Task requirements: The listing is to be repeated exactly, and its pictures are to be left out.

──────── Data provided ────────

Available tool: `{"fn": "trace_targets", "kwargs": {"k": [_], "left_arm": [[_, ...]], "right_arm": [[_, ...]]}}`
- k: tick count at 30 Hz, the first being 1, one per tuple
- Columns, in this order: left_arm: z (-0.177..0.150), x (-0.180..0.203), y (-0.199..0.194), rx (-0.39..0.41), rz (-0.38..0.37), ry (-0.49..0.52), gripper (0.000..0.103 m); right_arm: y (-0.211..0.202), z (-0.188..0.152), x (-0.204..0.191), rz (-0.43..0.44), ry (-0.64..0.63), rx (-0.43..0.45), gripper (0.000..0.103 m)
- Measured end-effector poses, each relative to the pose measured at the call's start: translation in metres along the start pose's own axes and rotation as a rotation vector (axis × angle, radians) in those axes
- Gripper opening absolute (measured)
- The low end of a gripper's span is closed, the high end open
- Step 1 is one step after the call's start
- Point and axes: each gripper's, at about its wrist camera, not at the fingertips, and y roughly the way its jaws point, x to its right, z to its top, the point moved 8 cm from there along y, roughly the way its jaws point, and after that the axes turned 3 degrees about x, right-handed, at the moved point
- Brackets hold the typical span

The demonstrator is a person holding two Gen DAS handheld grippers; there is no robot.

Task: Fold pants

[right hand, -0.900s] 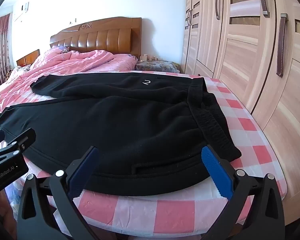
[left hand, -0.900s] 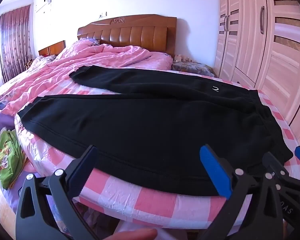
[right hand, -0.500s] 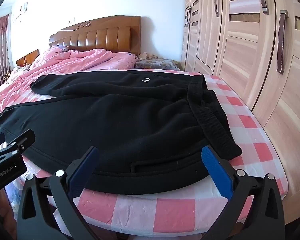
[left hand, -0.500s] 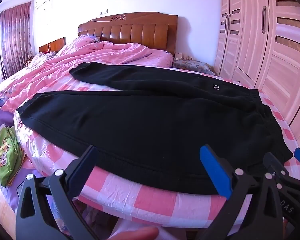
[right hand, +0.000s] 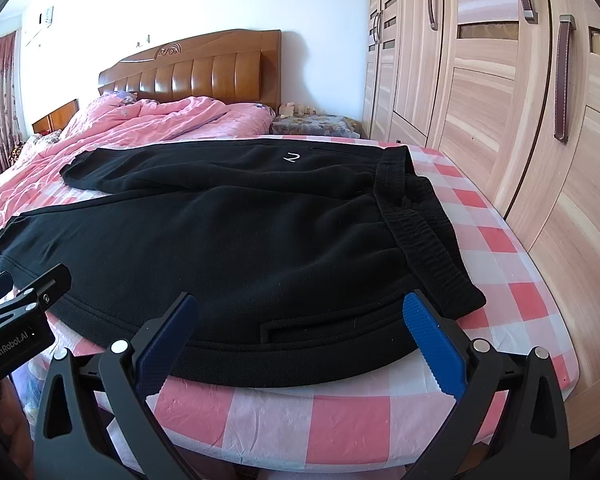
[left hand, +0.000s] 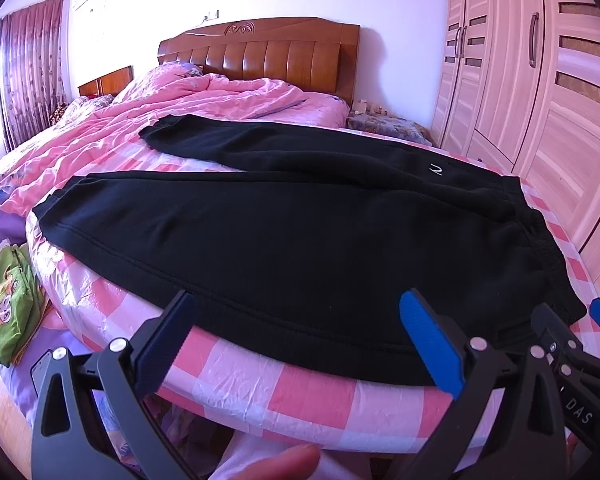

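Black pants (left hand: 300, 232) lie spread flat on the pink checked bed (left hand: 300, 396), legs to the left, waistband (right hand: 420, 224) to the right, a small white logo (right hand: 291, 157) on the far leg. My left gripper (left hand: 296, 320) hovers open over the near hem of the pants with nothing between its blue pads. My right gripper (right hand: 300, 320) is also open, over the near edge by a pocket slit (right hand: 332, 326), close to the waistband corner. The right gripper's tip (left hand: 556, 340) shows at the right of the left wrist view; the left gripper (right hand: 24, 300) shows at the left of the right wrist view.
A crumpled pink quilt (left hand: 148, 120) lies at the far left before a wooden headboard (left hand: 268, 52). A tall wardrobe (right hand: 500, 100) stands close along the right side. A green printed bag (left hand: 4, 292) sits low at the left. A fingertip (left hand: 284, 460) shows below.
Both grippers have risen and tilted slightly, so the pants sit a little lower in each view. Nothing was taken hold of; the pants lie unmoved.
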Motion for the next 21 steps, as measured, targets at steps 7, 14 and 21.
{"fn": "trace_targets", "kwargs": {"k": [7,14,21], "left_arm": [[-0.0004,-0.0001,-0.0005,-0.002,0.000,-0.001,0.102],[-0.0018,0.0009,-0.0002,-0.007,0.003,0.008,0.102],[-0.0020,0.0037,0.0000,-0.007,0.000,0.019,0.102]], "right_arm": [[0.0019,-0.0009,0.0002,0.002,0.002,-0.002,0.099],[0.0023,-0.0022,0.0008,0.007,0.011,-0.008,0.099],[0.0032,-0.0037,0.0031,0.010,0.020,-0.012,0.099]]}}
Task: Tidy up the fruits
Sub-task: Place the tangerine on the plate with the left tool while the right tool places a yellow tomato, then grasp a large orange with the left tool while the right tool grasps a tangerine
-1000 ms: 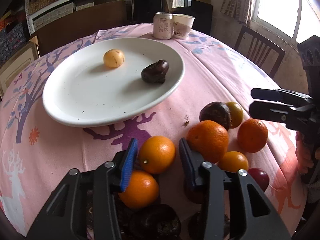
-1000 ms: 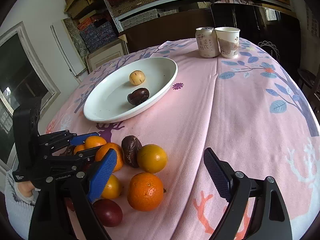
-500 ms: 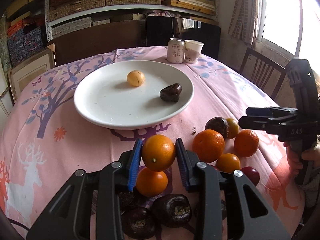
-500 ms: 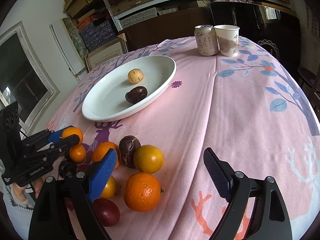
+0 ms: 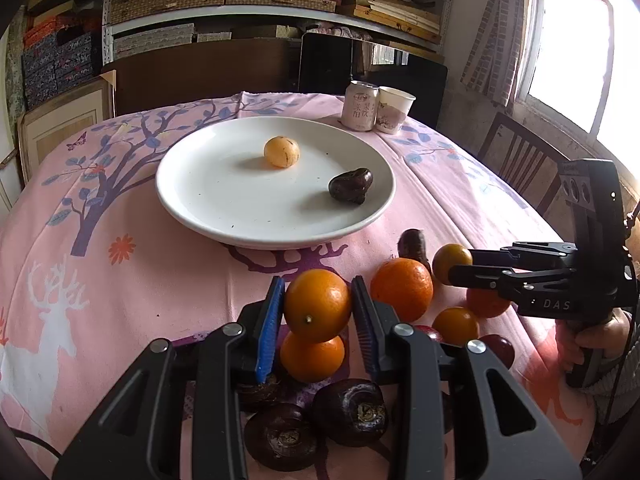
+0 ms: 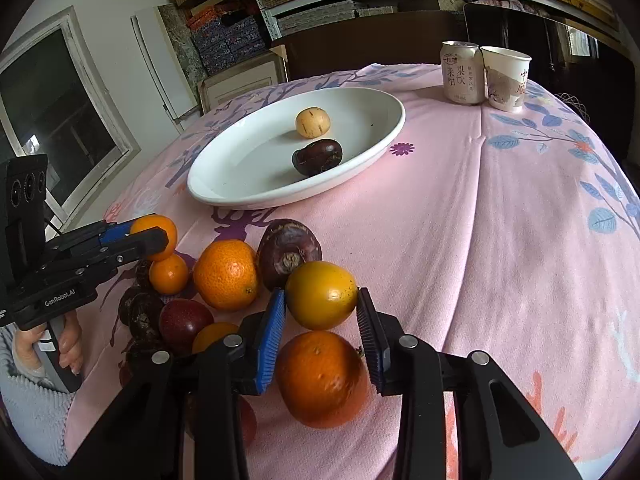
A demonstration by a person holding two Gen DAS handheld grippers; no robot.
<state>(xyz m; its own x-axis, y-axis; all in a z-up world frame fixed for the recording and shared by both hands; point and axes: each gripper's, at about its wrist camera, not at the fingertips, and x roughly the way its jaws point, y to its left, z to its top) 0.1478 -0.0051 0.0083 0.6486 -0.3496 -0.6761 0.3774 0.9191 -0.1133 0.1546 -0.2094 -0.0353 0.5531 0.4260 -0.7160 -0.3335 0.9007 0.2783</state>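
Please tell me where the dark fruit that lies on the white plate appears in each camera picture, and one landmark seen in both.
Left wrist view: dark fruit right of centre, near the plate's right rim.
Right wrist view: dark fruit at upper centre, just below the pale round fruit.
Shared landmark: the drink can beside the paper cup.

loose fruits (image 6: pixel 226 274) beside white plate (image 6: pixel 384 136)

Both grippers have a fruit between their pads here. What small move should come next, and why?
Probably lift the right gripper a little. Its jaws have just been closing and now clamp the yellow-orange fruit, which sits low among the pile. The left gripper already holds its orange up, and the plate has room for both.
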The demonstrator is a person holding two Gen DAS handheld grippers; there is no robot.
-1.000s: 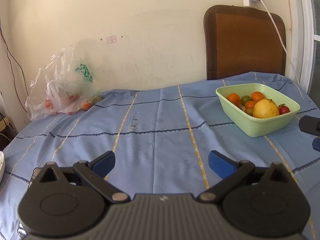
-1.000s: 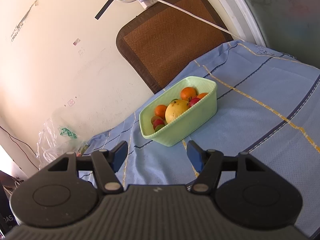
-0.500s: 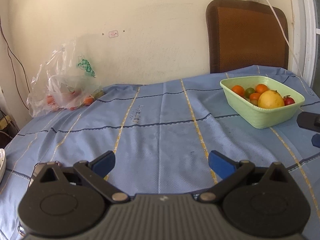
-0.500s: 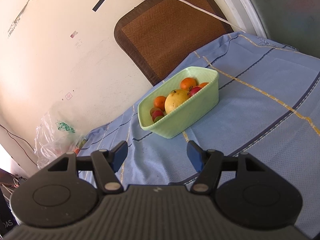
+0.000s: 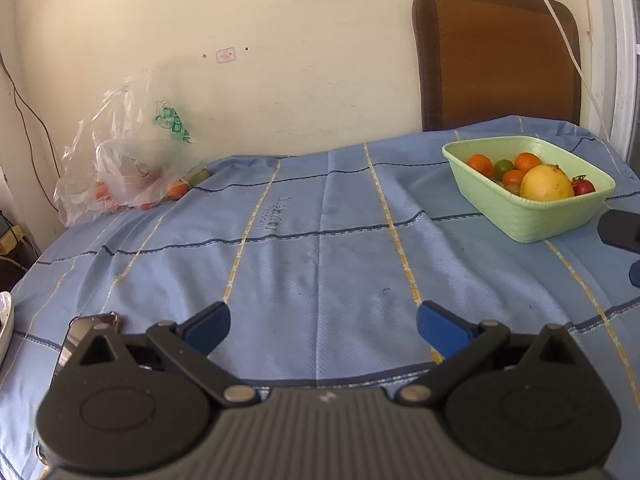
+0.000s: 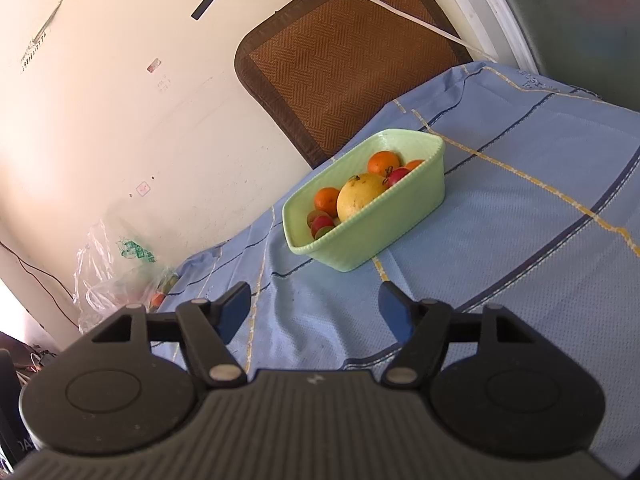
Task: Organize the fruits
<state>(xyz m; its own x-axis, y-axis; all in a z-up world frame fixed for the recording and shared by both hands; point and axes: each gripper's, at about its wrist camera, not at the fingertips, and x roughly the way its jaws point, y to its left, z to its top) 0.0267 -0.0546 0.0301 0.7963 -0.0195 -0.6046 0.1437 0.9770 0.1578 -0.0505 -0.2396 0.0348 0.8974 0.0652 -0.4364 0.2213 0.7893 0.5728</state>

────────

Written solution:
Available tool: `{"fn": "trace_targets", "kwargs": {"k": [_], "left_arm": [[_, ...]], "right_arm": [[_, ...]]}}`
- k: tick count at 30 Hz, the first being 1, one per tuple
- Columns, in this order: left_arm: z (-0.177..0.150), x (-0.180..0.203), y (-0.199..0.194), rx (-0.39..0.41), rz (-0.38..0.37), ry (-0.49..0.52), gripper (0.000..0.103 m); right_arm: y (-0.211..0.202), z (-0.188..0.152), x (-0.204..0.191), rz (-0.43..0.44), ry (-0.64..0.63), rx (-0.43..0.45), gripper (0.000..0.103 m)
- Measured end-effector poses, each relative to the pose measured at the call's start: translation in metres along the start pose's own axes and rotation as a rotation vector (axis × angle, radians) in those axes
- Gripper opening absolute (measured)
- The low end of a gripper's span is closed, the high end open
- Step 1 is one step after the call's start
- Point and axes: each gripper's, at about its wrist camera, not at the fingertips, and y roughly the way its jaws point, x to its right, z to its top, the point moved 8 cm from there along y, roughly the way its jaws point, and after that the axes turned 3 degrees about x, right-handed, at the moved point
- Brackets hold the typical span

The demonstrator is a person holding two Gen DAS handheld grippers; there is no robot.

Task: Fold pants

[right hand, -0.900s] 
[left hand, -0.900s] 
[right hand, -0.500s] 
[left hand, -0.500s] 
[right hand, +0.000s] 
[left hand, +0.000s] 

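Black pants (left hand: 300, 232) lie spread flat on the pink checked bed (left hand: 300, 396), legs to the left, waistband (right hand: 420, 224) to the right, a small white logo (right hand: 291, 157) on the far leg. My left gripper (left hand: 296, 320) hovers open over the near hem of the pants with nothing between its blue pads. My right gripper (right hand: 300, 320) is also open, over the near edge by a pocket slit (right hand: 332, 326), close to the waistband corner. The right gripper's tip (left hand: 556, 340) shows at the right of the left wrist view; the left gripper (right hand: 24, 300) shows at the left of the right wrist view.
A crumpled pink quilt (left hand: 148, 120) lies at the far left before a wooden headboard (left hand: 268, 52). A tall wardrobe (right hand: 500, 100) stands close along the right side. A green printed bag (left hand: 4, 292) sits low at the left. A fingertip (left hand: 284, 460) shows below.
Both grippers have risen and tilted slightly, so the pants sit a little lower in each view. Nothing was taken hold of; the pants lie unmoved.
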Motion for the next 21 steps, as measured, targets at steps 7, 14 and 21.
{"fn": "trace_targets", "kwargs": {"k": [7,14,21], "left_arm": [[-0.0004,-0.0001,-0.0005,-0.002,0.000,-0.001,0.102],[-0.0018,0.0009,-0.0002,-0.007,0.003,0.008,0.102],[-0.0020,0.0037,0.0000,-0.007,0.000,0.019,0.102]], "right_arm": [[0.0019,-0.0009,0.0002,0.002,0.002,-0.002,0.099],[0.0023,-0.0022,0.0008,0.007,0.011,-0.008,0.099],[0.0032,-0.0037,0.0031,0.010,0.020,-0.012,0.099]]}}
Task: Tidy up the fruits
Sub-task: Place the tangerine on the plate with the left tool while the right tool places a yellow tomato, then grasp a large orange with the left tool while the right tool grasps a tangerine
-1000 ms: 
-1000 ms: 
-500 ms: 
-500 ms: 
+0 ms: 
+0 ms: 
A demonstration by a person holding two Gen DAS handheld grippers; no robot.
<state>(xyz m; its own x-axis, y-axis; all in a z-up world frame fixed for the recording and shared by both hands; point and axes: each gripper's, at about its wrist camera, not at the fingertips, and x roughly the way its jaws point, y to its left, z to its top) 0.1478 -0.0051 0.0083 0.6486 -0.3496 -0.6761 0.3774 0.9191 -0.1133 0.1546 -0.2094 -0.0353 0.5531 0.4260 -0.7160 -0.3335 0.9007 0.2783</state>
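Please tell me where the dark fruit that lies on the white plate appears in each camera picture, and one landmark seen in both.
Left wrist view: dark fruit right of centre, near the plate's right rim.
Right wrist view: dark fruit at upper centre, just below the pale round fruit.
Shared landmark: the drink can beside the paper cup.

loose fruits (image 6: pixel 226 274) beside white plate (image 6: pixel 384 136)

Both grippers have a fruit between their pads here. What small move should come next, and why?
Probably lift the right gripper a little. Its jaws have just been closing and now clamp the yellow-orange fruit, which sits low among the pile. The left gripper already holds its orange up, and the plate has room for both.
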The demonstrator is a person holding two Gen DAS handheld grippers; there is no robot.
-1.000s: 
-1.000s: 
-0.500s: 
-0.500s: 
+0.000s: 
+0.000s: 
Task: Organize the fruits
<state>(xyz m; its own x-axis, y-axis; all in a z-up world frame fixed for the recording and shared by both hands; point and axes: each gripper's, at about its wrist camera, not at the fingertips, and x roughly the way its jaws point, y to its left, z to its top) 0.0267 -0.0546 0.0301 0.7963 -0.0195 -0.6046 0.1437 0.9770 0.1578 -0.0505 -0.2396 0.0348 0.8974 0.0652 -0.4364 0.2213 0.7893 0.5728</state>

This exercise has nothing further to it.